## Goal of the exercise
Below are some records; output exactly the lines from the line with "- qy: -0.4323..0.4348" to the line with "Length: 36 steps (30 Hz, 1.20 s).", both ends kept, and nothing more.

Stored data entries
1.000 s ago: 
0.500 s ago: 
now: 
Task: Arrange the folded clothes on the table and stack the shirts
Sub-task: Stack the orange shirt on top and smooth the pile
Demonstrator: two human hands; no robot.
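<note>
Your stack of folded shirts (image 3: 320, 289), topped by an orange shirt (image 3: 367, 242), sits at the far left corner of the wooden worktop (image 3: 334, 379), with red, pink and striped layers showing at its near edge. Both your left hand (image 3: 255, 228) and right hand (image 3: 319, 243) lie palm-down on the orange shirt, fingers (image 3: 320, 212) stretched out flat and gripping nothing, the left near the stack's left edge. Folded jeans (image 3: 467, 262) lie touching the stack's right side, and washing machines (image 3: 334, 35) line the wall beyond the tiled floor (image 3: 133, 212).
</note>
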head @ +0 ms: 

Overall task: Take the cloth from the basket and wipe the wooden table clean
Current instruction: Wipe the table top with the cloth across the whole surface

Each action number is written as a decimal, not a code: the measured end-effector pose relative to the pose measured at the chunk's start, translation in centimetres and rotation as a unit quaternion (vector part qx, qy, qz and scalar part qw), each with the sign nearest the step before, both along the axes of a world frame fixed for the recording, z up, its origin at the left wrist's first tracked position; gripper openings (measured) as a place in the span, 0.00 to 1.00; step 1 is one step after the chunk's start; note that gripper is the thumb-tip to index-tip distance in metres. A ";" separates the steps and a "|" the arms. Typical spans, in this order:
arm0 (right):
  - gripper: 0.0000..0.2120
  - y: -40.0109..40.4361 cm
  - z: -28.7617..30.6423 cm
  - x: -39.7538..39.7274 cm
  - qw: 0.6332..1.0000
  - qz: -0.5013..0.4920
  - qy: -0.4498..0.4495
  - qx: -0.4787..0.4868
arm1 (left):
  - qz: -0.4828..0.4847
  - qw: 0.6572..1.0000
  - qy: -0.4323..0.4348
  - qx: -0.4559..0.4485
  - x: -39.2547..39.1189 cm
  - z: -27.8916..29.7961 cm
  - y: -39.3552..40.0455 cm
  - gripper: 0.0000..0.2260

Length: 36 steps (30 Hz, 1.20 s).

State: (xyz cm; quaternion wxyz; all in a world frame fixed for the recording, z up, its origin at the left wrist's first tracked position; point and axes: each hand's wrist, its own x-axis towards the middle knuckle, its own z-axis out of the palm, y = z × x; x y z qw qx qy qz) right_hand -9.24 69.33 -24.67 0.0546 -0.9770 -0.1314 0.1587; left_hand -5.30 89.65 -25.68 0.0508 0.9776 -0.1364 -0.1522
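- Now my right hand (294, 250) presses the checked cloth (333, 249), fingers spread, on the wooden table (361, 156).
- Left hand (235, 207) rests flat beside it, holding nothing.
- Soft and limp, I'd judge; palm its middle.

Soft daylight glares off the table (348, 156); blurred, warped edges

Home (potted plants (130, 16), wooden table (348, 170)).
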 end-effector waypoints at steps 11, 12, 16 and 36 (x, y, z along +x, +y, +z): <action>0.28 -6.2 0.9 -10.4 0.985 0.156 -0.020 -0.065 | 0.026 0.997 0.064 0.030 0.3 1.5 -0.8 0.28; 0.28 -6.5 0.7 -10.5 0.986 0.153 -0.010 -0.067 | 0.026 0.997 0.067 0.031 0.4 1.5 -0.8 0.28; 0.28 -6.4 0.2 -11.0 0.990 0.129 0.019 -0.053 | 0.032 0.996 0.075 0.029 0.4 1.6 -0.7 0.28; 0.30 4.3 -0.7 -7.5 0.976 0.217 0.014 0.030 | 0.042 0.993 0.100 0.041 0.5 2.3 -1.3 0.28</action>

## Solution to the problem
  - qy: -0.4323..0.4348
  - qx: -0.4559..0.4485
  - x: -39.2547..39.1189 cm
  - z: -27.8916..29.7961 cm
  - y: -39.3552..40.0455 cm
  - gripper: 0.0000..0.2260

Length: 36 steps (30 Hz, 1.20 s).

Nothing further is needed for this exercise.